In a typical telecom operator environment, infrastructure Life Cycle Management is highly complex and error-prone. The environment, with its multiple vendors and products, is maintenance expensive (both time and costs) because of the need for complex planning, testing, and the out-of-business-hours execution required to perform disruptive maintenance (e.g., upgrades) and to mitigate outages to mission-critical applications. Processes and tooling for infrastructure management across hybrid environments create additional complexity due to the different levels of access to infrastructure: hands-on access to the on-premise infrastructure but only restricted access to consumable services offered by public clouds.
Life cycle operations, such as software or hardware upgrades (including complex and risky firmware updates), typically involve time-consuming manual research and substantive testing to ensure that an upgrade is available, required, or needed, and does not conflict with the current versions of other components. In a complex and at-scale Hybrid Multi-Cloud environment, consisting of multiple on-premise and public clouds, such a manual process is ineffective and, in many cases, impossible to execute in a controlled manner. Hence, the need for automation.
The goals of LCM are to provide a reliable administration of a system from its provisioning, through its operational stage, to its final retirement. Key functions of Infrastructure LCM:
- Hybrid, Multi-Cloud support, that is, LCM works across physical, virtual, and cloud environments, supporting on-premise, cloud, and distributed environments (like Edge)

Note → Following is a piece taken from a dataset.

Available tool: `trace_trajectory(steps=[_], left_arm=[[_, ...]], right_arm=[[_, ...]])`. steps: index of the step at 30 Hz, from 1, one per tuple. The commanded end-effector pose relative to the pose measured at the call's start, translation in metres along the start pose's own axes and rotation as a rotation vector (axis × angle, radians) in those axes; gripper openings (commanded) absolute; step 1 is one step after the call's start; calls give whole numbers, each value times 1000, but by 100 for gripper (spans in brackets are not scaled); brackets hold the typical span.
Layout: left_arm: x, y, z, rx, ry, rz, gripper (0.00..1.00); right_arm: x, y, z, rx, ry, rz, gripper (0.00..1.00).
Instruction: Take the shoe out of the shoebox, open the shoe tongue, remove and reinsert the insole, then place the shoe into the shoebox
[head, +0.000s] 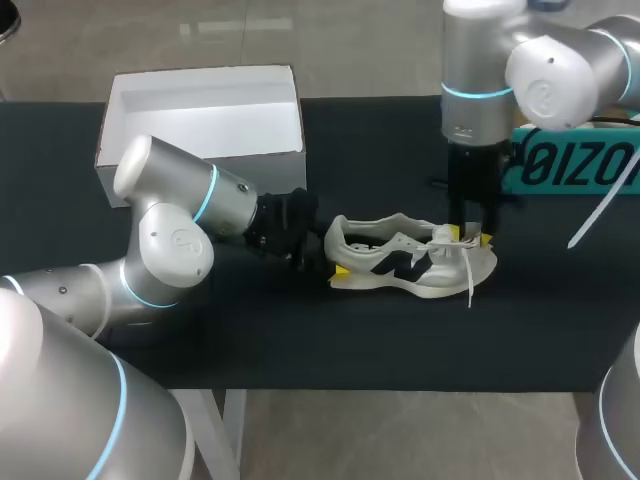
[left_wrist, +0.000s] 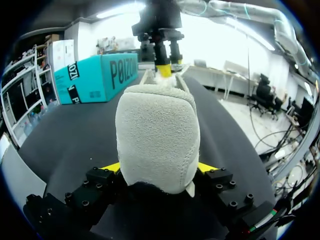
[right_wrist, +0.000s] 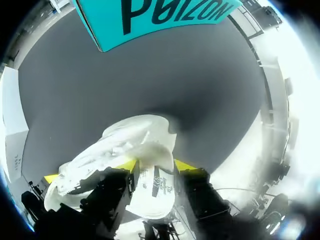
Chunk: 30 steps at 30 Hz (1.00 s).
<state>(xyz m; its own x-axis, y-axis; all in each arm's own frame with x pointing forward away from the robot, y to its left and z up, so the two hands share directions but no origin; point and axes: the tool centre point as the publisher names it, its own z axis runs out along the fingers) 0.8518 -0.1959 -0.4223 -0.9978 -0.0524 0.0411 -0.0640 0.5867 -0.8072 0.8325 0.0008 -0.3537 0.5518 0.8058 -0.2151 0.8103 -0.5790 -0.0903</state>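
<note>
Shoe stands on its sole on the dark counter, well clear of the open white shoebox at the far left. A teal box lies at the far right.

The left claw comes in low from the side and is clenched on the heel, one yellow tip on each flank. The right claw hangs straight down over the front of the shoe. It grasps the tongue, whose white flap with its label sits pinched between the two fingers. The laces trail loose over the toe side.

The step in hand looks like opening the tongue. To do it well, the left claw should act as a steady anchor, pressing the heel down so the sole does not lift or slide. The right claw should draw the tongue up and forward toward the toe in a slow arc rather than pull straight up, which would lift the whole shoe. The loose laces may snag the fingers, so they need watching. The mouth must gape wide enough to reach the insole, which the pictures do not show.
</note>
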Motion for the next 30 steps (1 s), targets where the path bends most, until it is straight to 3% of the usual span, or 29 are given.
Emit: trace_trajectory(steps=[1, 7, 12, 14, 17, 21, 23, 25, 30], left_arm=[[0, 1, 0, 2, 0, 0, 0], [0, 1, 0, 2, 0, 0, 0], [0, 1, 0, 2, 0, 0, 0], [0, 1, 0, 2, 0, 0, 0], [0, 1, 0, 2, 0, 0, 0], [0, 1, 0, 2, 0, 0, 0], [0, 1, 0, 2, 0, 0, 0], [0, 1, 0, 2, 0, 0, 0], [0, 1, 0, 2, 0, 0, 0]], right_arm=[[9, 0, 6, 6, -71, 4, 100], [-3, 1, -12, -29, -82, 30, 100], [-4, -4, -66, -113, 25, 1, 100], [3, -10, -87, -158, 86, -87, 100], [16, -22, -109, -172, 241, -366, 100], [32, -48, -127, -155, 379, -916, 100], [32, -66, -133, -162, 475, -1223, 100], [26, -84, -140, -226, 593, -1482, 100], [26, -84, -140, -226, 593, -1482, 100]])
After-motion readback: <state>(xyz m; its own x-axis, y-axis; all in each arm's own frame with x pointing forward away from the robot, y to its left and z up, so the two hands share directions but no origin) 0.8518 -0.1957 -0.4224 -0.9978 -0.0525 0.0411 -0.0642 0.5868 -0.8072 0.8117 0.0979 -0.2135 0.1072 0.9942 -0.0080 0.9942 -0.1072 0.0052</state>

- Complete system life cycle control (Plan/Design, Build, Provision, Operate/Manage, Retire, Recycle/Scrap)
- Enablement for automation of most system maintenance tasks
The following diagrams provide mapping between different stages of the lifecycle automation across all layers of the stack to owners of infrastructure and cloud and the tenant as the consumer of the cloud services in three very different scenarios: applications running as containers within virtual machines (CaaS on IaaS scenario), application running as containers on bare metal (CaaS on BM scenario) and more traditional view of applications running as VNFs within virtual machines (IaaS scenario). The diagrams define the scope of the Infrastructure LCM Automation for each of these scenarios. The dotted lines symbolise the interactions between the layers of each of the model.

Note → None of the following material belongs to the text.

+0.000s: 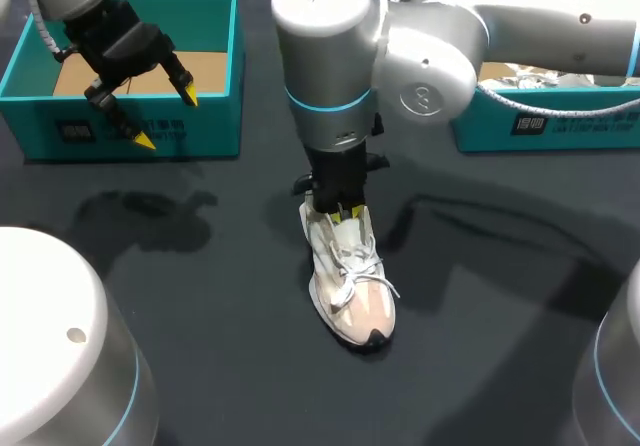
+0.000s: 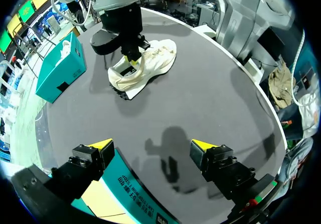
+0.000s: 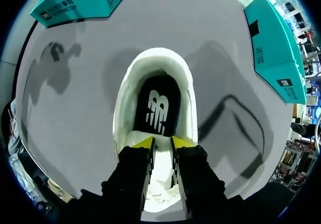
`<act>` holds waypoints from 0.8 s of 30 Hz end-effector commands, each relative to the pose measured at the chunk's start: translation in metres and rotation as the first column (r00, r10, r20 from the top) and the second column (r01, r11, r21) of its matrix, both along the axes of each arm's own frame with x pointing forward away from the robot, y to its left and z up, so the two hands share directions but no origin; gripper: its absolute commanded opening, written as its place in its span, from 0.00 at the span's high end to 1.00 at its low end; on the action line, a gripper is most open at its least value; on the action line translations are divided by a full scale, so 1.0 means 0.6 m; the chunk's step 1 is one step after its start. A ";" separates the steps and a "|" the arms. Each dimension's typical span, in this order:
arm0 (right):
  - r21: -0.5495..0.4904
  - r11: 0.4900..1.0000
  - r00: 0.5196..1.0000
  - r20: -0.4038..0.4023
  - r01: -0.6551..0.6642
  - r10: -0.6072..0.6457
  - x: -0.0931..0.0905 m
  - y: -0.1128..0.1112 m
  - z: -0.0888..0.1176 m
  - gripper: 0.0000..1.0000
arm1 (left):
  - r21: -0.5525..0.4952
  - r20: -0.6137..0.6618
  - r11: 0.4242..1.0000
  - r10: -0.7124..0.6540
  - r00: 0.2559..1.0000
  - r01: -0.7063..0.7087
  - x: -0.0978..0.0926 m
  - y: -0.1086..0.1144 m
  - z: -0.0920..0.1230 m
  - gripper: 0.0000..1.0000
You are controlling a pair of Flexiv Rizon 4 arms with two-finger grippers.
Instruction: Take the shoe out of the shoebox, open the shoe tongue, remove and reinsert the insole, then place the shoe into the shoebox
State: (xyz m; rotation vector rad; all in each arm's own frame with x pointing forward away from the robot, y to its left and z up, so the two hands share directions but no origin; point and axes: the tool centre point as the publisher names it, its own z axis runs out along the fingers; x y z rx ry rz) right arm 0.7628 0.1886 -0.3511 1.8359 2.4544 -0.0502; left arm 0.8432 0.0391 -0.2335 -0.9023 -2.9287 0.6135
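Your right end effector (image 3: 164, 143) looks clenched on the white tongue (image 3: 163, 163) of the white mesh lace-up sneaker (image 1: 350, 286), upright on the dark bench (image 1: 200, 286), outside the teal cardboard shoebox (image 1: 200, 126). Left end effector (image 1: 167, 119) hangs released over that box. Nothing pins the sneaker, so a hard pull could tip or drag it, or the tongue could slip free.

The surface (image 1: 200, 296) is dark, matte and round-edged, with soft shadows lying across it near the middle and towards the left. Over at the far right stands a second teal box (image 1: 560, 131), open at the top, a dark label on its near wall. Something white (image 1: 540, 78) sits inside it; what exactly, I cannot tell. From the left wrist view the same box (image 2: 60, 73) stands near the surface's edge.
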 end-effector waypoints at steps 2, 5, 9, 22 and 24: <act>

Fig 1. Infrastructure automation in CaaS on IaaS scenario
In the CaaS on IaaS scenario, the Infrastructure Automation scope covers the Site/Physical layer, IaaS layer and CaaS layer. From the lifecycle perspective (the left hand side of the diagram), Site/Physical layer is entirely owned by the Infrastructure Owner, the virtualised infrastructure layer (IaaS) is shared between the Infrastructure Owner and the Cloud Provider, who can be the or different parties. Similarly, The container orchestration layer (CaaS) is shared between the Cloud Provider and the Cloud Consumer / Tenant. These relationships can be illustrated by a situation, where a telecommunications provider owns the physical infrastructure on which an external cloud provider runs the virtualisation software. Sharing CaaS layer between the Cloud Provider and the Cloud Consumer reflects the fact that the container management/orchestration software like Kubernetes is lifecycled by the Cloud Provider (for instance when scaling out containers) but also by the Cloud Consumer because of the very close relationship between an application and a container in this model, where for example destroying application means also destroying related containers.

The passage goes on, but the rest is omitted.